Operational Technology (OT) is often treated as a subset of IT. After all, the devices that control an industrial facility are just different flavors of computers, but computers, after all. However, in practice, they present some specific challenges that separate them from regular IT deployments.
Using regular IT tools in OT environments leaves teams poorly equipped. They will take longer to perform some maintenance tasks or be unable to identify some security threats.
We’ll explore four factors that differentiate OT from IT, and discuss why OT Security needs specific tools.
OT is Mission-Critical
While stopping any IT infrastructure will considerably impact any business, as the Crowdstrike incident recently reminded us, in OT the impact is bigger by several orders of magnitude.
If a part of a factory stops it will affect the whole production line, dozens of workers will become idle, and it may take several hours to get back online.
While in IT it is relatively cheap to set up a high-availability system or spin up a mirror infrastructure, setting up a backup production line for OT takes too long (up to several months) and is too expensive to have it sitting idle just in case.
Security tools for OT must be especially accurate when alerting. A false positive that would cause you to shut down a facility is a very expensive luxury.
OT has a Physical Plane
Critical equipment inside an office is mostly gathered and locked in a single server room. In comparison, critical equipment in an industrial facility, like PLCs, is widely distributed across the plant.
Knowing the physical location of a device becomes essential in OT to speed up maintenance tasks.
We live in a post-industry digitalization era, ours is the industry 4.0. As a result, there is a myriad of devices and sensors across a production line.

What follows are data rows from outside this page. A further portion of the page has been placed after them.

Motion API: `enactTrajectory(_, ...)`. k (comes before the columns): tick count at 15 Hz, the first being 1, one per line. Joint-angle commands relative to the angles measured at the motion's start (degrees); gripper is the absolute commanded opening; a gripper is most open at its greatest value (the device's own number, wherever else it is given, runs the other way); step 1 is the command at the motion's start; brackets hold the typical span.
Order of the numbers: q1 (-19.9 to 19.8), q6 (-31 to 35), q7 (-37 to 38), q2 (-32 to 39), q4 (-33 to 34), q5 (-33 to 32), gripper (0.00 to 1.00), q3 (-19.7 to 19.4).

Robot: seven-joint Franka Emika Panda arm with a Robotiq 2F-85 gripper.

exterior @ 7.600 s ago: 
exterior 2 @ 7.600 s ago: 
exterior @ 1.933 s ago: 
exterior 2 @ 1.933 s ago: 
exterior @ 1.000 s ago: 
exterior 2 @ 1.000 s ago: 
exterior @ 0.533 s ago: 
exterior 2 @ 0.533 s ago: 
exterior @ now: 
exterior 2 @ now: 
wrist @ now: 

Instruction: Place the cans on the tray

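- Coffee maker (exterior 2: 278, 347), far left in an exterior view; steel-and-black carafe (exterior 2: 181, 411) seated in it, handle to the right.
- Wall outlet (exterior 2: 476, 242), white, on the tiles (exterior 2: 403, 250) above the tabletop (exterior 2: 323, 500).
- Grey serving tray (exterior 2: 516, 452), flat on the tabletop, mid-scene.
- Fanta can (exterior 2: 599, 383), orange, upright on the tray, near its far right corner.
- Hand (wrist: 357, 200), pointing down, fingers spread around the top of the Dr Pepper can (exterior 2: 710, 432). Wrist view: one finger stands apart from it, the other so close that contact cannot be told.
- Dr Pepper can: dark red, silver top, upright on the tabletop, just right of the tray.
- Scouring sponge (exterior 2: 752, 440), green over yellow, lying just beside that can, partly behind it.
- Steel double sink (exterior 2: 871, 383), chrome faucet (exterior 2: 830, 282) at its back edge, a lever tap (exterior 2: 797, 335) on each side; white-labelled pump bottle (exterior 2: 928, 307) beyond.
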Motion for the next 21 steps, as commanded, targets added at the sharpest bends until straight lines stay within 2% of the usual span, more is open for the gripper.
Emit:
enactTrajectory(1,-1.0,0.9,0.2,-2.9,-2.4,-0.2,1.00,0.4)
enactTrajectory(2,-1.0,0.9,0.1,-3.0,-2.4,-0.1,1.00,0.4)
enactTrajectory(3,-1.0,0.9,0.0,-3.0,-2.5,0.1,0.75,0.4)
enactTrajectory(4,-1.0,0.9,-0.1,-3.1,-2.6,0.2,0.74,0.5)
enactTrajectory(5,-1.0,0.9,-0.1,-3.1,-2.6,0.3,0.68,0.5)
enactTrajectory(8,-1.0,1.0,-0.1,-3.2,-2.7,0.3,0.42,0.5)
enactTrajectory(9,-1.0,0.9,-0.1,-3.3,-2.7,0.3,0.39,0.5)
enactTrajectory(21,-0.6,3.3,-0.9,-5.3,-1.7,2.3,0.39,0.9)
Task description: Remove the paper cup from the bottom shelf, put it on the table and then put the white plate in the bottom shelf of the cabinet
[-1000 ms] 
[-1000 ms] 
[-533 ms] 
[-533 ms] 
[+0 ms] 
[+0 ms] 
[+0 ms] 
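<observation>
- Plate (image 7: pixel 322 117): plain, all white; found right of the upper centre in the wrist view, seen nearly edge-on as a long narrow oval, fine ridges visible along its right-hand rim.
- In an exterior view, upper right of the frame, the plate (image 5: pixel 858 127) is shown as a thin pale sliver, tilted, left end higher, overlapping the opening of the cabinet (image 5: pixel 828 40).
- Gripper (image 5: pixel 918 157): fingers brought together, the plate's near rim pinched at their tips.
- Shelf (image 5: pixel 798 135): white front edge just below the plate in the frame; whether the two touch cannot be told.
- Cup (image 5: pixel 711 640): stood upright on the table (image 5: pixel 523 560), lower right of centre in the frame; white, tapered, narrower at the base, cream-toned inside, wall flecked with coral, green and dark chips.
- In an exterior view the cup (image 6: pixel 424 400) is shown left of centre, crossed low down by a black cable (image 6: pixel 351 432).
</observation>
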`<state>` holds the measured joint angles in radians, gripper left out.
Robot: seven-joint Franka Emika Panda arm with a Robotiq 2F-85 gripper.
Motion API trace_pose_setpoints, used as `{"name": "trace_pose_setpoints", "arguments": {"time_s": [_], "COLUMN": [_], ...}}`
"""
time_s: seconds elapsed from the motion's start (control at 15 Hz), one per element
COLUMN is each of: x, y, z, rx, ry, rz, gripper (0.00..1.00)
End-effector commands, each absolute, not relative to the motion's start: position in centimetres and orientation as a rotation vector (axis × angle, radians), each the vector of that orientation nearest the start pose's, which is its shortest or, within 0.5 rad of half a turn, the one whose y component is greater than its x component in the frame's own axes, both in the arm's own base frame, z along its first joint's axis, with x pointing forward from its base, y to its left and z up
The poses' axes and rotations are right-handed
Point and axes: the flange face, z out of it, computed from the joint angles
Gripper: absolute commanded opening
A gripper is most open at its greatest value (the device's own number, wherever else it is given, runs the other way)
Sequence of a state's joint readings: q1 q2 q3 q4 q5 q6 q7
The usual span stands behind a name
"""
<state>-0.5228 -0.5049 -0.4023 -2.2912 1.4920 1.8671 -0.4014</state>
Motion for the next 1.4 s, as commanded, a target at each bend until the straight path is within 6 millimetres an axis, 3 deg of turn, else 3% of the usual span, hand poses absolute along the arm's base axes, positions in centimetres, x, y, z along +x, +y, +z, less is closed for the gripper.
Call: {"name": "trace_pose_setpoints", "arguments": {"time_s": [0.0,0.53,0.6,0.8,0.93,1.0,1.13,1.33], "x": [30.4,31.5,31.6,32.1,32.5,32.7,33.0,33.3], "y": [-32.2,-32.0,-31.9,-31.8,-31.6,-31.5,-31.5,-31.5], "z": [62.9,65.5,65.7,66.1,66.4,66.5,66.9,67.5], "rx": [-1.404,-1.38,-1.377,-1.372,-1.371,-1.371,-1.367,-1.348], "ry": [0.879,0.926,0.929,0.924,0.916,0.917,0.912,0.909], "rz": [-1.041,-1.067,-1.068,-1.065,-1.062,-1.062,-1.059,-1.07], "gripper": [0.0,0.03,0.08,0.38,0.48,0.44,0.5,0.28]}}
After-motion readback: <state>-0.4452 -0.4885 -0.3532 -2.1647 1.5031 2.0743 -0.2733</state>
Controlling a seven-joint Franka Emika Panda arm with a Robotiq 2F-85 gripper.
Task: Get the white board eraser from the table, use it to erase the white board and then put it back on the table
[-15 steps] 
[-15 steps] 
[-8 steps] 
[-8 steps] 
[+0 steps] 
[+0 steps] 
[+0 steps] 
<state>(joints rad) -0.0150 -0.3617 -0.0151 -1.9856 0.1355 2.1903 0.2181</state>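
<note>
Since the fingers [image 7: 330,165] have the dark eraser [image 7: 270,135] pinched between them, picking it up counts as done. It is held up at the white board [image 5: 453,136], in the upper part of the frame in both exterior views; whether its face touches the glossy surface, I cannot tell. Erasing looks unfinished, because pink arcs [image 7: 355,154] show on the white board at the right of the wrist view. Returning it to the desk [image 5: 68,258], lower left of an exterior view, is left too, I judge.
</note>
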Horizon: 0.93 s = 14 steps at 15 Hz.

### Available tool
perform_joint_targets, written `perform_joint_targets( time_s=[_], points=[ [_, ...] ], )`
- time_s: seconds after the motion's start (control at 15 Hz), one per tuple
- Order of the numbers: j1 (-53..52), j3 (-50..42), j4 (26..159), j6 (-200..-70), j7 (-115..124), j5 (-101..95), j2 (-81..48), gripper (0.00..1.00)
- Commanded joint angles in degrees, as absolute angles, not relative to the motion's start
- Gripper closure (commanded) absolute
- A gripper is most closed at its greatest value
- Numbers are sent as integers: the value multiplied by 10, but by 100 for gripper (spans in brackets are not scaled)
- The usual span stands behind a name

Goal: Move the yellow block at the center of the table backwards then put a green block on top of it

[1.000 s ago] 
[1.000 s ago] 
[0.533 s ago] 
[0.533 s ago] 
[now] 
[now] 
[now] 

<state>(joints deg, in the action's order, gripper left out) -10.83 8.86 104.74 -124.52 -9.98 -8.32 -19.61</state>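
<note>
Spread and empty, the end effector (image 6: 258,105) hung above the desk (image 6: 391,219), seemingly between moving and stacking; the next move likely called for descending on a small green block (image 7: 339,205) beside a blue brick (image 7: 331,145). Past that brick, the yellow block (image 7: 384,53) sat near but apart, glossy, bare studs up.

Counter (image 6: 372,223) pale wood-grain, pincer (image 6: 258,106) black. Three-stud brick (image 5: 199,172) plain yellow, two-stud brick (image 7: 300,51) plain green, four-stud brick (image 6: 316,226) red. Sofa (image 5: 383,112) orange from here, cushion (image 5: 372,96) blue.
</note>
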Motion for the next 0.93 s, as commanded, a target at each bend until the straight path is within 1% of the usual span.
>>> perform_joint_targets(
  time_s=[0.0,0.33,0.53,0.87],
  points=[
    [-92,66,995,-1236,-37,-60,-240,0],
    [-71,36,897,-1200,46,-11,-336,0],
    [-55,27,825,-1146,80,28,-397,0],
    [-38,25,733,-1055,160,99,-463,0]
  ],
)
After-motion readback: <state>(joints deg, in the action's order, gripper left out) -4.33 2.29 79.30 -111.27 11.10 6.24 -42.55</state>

All those devices are gathering critical data that must be secured on the devices, and in transit to the central servers to ensure compliance.
OT security tools must support engineers and technicians beyond their control rooms, and into the factory floor.
Management of OT devices is different
Although PLCs are way simpler than regular computers, they have little in common when securing them.
PLC firmware, although simple, has vulnerabilities too, and needs to be kept up to date. We are used to computers upgrading automatically at a given time window, but for PLCs, you need a separate computer to perform a firmware update. You’ll also want to carefully plan the upgrade process across a whole facility to ensure everything keeps working smoothly.
The software running inside a PLC also needs special treatment. Let’s take the Stuxnet worm as an example. It targeted PLCs, changing their programs to destroy the industrial equipment connected to them. To protect against this kind of threat you need, besides a strong real-time detection, a registry of the changes made to your PLCs software, as well as keeping a backup copy of the software.
Finally, there are differences in who performs equipment maintenance. While in an IT environment, the IT team is responsible for all the maintenance tasks, it’s quite common that manufacturers perform some level of maintenance in industrial equipment. Nowadays some of this maintenance is performed remotely, adding yet another entry point to secure.
A security tool specially crafted for OT will bake these idiosyncrasies into its core, offering relevant help instead of “just being there”.
OT has Specific Relevant Context
IT security is designed for computers with full operating systems, where you can install a probe and gather all kinds of data. However, PLCs are too simple for Host-based Intrusion Detection Systems (HIDS).
Instead, with PLCs you follow a black-box approach, observing from the outside and relying on diagnostics information. A security tool for OT must be able to speak the equipment language, across several brands, to retrieve this relevant diagnostics data across all your devices.
You must also consider the device’s status. Is the device offline? Are you running a test in that production line? A vulnerability doesn’t have the same impact if it affects a production device as a mostly offline one. Some alerts that would be critical during production are to be expected while running some tests.
Finally, inventory is vital. Compared to a tight-sealed environment, it’s easier to deploy a malicious device that goes unnoticed in an industrial environment. You cannot trust manual inventories, you need automatic discovery.
Industry has its own regulations
Many general purpose security applies to industry environments, like ISO 27001, the European NIS 2, or the Spanish ENS.
In addition, the industry has its own security models like Purdue, or standards like TISAX.
Supporting these standards and regulations is a must for OT security tools.
Using the Right Tools Gives You Superpowers
When you start using a security tool specifically crafted for OT in your industrial environment, you soon realize everything is easier.
You have the information you need right away, so you perform maintenance tasks faster.
You detect more relevant threats while getting less noise.
You’ll be able to investigate security incidents with more detail, as you’ll be able to correlate relevant insights.
It will feel like you just lifted the handbrake.